The Impact of Noncontact Tonometry and Icare Rebound Tonometry on Tear Stability and Dry Eye Clinical Practice
Round 1
Reviewer 1 Report
The manuscript is well written but needs major revision :
1- Number of eyes is too small and should be increased
2- it is a non comparative to the other eye ,comparetive studies with control groups give more power to the study.
3-Results should include more details about the original tear film status in both eyes.
Author Response
Reply to the reviewer’s comments:
We thank the reviewer for his/her favorable view of the MS.
- We totally agree with the reviewer that 15 eyes is a relatively small number.
- Please let me clarify the difficulties we encountered with the protocol finalization during the IRB review and during the recruitment process.

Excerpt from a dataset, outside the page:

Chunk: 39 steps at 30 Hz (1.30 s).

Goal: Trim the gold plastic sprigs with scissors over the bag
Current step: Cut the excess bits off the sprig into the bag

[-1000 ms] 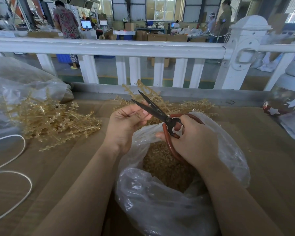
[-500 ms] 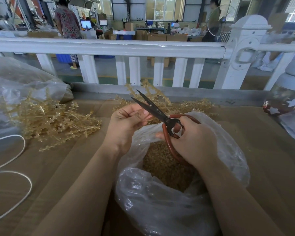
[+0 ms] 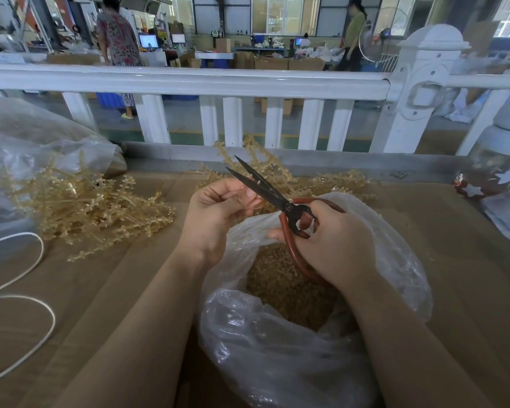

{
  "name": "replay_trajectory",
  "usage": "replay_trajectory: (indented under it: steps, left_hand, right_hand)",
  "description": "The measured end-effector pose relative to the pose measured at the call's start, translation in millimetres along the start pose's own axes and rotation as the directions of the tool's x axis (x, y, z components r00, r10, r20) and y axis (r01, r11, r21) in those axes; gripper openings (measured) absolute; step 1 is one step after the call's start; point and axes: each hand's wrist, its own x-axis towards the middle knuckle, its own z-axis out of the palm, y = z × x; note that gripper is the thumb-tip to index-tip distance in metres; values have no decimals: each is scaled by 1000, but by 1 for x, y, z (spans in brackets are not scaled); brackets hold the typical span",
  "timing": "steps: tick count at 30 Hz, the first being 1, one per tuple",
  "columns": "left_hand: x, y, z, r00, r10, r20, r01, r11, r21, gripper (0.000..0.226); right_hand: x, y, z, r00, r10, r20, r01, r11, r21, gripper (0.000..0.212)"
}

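Two hands: both stay over the open bag [image 3: 395,278], close together, as in the earlier pictures.
Left hand [image 3: 215,213]: its fingers pinch a gold sprig [image 3: 256,160] whose branches stand up behind the blades; the pinch itself sits just beside the lower blade.
Right hand [image 3: 333,245]: curled through the red loop handles of the scissors [image 3: 265,188], clamped on them.
Change: little; the blades remain parted in a narrow V and have barely shifted, while the sprig has been turned slightly behind them.
Meaning: by the look of it, the person is between snips, lining up the next branch; whether a piece lies between the blades cannot be told.
Bag contents: gold cuttings [image 3: 289,287] already fill the bottom, so much trimming seems done.
Left to do: a sprig pile [image 3: 86,207] waits on the brown table [image 3: 454,260] to the left, more lies beyond the hands.
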Motion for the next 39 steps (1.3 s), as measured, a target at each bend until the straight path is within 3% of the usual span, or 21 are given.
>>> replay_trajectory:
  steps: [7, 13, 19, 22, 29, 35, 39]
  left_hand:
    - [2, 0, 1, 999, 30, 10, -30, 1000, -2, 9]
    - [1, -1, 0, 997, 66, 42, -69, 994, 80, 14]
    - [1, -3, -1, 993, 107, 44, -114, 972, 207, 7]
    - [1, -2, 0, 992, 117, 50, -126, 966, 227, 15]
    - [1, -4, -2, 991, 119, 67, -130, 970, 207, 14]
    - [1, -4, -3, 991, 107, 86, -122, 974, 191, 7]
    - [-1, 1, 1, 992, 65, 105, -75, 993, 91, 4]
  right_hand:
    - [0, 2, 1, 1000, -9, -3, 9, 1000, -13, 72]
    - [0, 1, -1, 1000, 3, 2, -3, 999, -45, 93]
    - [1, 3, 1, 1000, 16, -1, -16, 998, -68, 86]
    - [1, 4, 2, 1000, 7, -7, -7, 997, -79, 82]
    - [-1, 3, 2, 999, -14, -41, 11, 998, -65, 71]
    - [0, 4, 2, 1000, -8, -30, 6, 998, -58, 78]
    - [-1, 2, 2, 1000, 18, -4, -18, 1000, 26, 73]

Due to nature of the study protocol, the methodology in itself was cumbersome since it required an initial evaluation of tear functions in patients who came for eyeglass prescriptions. Only those subjects with no symptoms and normal tear stability and normal IOPs were invited to join the study. Since tear tests had to be conducted strictly under the same temperature and humidity conditions at the same environment, the IRB imposed the protocol that all testings had to be performed on the same day. After a recruitment process of 8 months, only 10 % of the outpatients(n=15)examined for spectacles agreed to come later on a weekday to undergo the IOP and tear function measurements. Three doodle pools to align these subjects’ schedules were carried out over 2.5 months so that all could come on the same day. The IRB approved study interval and budget was for one year. The recruitment and scheduled alignments took 10.5 months where recruitment had to be stopped and initiate the study and data analyses.
I would have loved to take further efforts to increase the number of subjects but the following circumstances which I hope the reviewers will understand preclude us from doing so:
A) The first author, myself, has resigned from all affiliations in Japan due to acquisition of a Distinguished Talent PR in Ophthalmology in Australia and is in the process of moving to Sydney to assume a new post in Sydney Univ. Dept. Ophthalmology. Dr. Simsek has left Japan to assume an assistant professorship in Turkey. Dr.Takashi Kojima has also resigned from Keio University and went to Nagoya to assume a position in a private clinic. Dr Naohiko Aketa has left Tokyo Dental College and is now working for the Ministry of Health. Kazuo Tsubota has retired from Keio University and is not seeing patients anymore and is functioning as the CEO of a business company he established. Dr. Jun Shimazaki is retiring in March 2023. Therefore with none of the authors left at Tokyo Dental College Dept. of Ophthalmology, it would be impossible for the authors to recruit new subjects.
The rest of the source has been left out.